Etats-Unis : le journalisme d’investigation est en plein boom

L’un des mythes persistants des journalistes chevronnés est que le journalisme d’investigation est mort. On a entendu cette assertion pour la première fois en 1987, lors de la crise de pigistes. Toute la profession en parle depuis des décennies, mais rien n’étaie ces propos dans la pratique. Les journalistes s’en sont tenus au mythe alors même que les journaux continuent à publier des enquêtes.

Le journalisme d’investigation de proximité

Les journalistes comptent toujours sur les lanceurs d’alerte. Mais ces derniers divulguent leurs secrets aux journalistes en ligne plutôt qu’en les rencontrant dans des parkings souterrains, comme à l’ancienne. Ensuite, il appartient aux journalistes, comme cela a toujours été le cas, de décider de la pertinence de la chose, de vérifier ce qui peut être vérifié, de sélectionner, d’analyser et d’ajouter de la valeur. L’analyse des grandes données a produit d’innombrables scoops. Pensez à la surveillance mondiale d’Edward Snowden et aux fuites des Panama Papers. Sur une autre échelle, pensez aussi aux révélations sur les dépenses des députés. Mis à part ces articles révolutionnaires, l’excellent journalisme d’enquête de service public à une échelle inférieure a pris son envol.

Les salles de rédaction des journaux se sont peut-être rétrécies, mais elles ont bénéficié d’un partenariat avec des entreprises en démarrage qui se consacrent uniquement au journalisme d’enquête à long terme. En décembre, cela a permis au Guardian de rendre compte de l’épidémie de « super-bactéries » résistantes aux antibiotiques. Un prix est décerné chaque année pour la meilleure enquête et le meilleur effort de journalisme d’investigation. C’est symbolique, mais c’est le signe d’une meilleure reconnaissance des risques pris par les uns et les autres, dans un monde où la censure, cachée sous le masque de la lutte contre la Fake News, sévit un partout en Occident mais aussi ailleurs. L’idée reçue selon laquelle les journaux locaux ne mènent plus d’enquêtes est fausse. Il n’y a qu’à voir les nombreux scandales politiques et financiers qui ont été révélés par la presse britannique mais aussi française depuis quelques années comme l’affaire des emplois fictifs de l’épouse Fillon, l’affaire du financement de la campagne de Nicolas Sarkozy, l’affaire des prétendus détournements du Front National, etc.

Mais qu’est-ce que le journalisme d’investigation ?
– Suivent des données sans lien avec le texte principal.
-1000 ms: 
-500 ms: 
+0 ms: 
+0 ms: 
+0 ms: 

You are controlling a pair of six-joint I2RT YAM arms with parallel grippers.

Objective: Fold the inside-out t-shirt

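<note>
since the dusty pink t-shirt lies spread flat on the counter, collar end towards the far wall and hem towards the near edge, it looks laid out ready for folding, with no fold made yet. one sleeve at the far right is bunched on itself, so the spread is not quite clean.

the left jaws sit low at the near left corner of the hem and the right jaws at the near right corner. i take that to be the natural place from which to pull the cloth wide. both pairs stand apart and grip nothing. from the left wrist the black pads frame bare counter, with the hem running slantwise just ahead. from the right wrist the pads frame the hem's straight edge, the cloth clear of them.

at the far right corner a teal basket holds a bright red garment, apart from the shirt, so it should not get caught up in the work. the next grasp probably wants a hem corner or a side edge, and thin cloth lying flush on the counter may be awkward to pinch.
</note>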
Le journalisme d’investigation est une forme de journalisme dans laquelle les journalistes vont en profondeur pour enquêter sur une seule histoire qui peut révéler des cas de corruption, revoir les politiques du gouvernement ou des entreprises ou attirer l’attention sur des tendances sociales, économiques, politiques ou culturelles. Un journaliste d’investigation, ou une équipe de journalistes, peut passer des mois ou des années à faire des recherches sur un seul sujet, avec le risque de déboucher sur une impasse ou de se faire doubler par un confrère ou un concurrent. Contrairement aux reportages conventionnels, où les journalistes se fient aux documents fournis par le gouvernement, les ONG et d’autres organismes, les reportages d’enquête dépendent des documents recueillis par le journaliste de sa propre initiative, le plus souvent sans révéler ses sources. Cette pratique vise à mettre en lumière des affaires « publiques » qui sont dissimulées, délibérément ou accidentellement.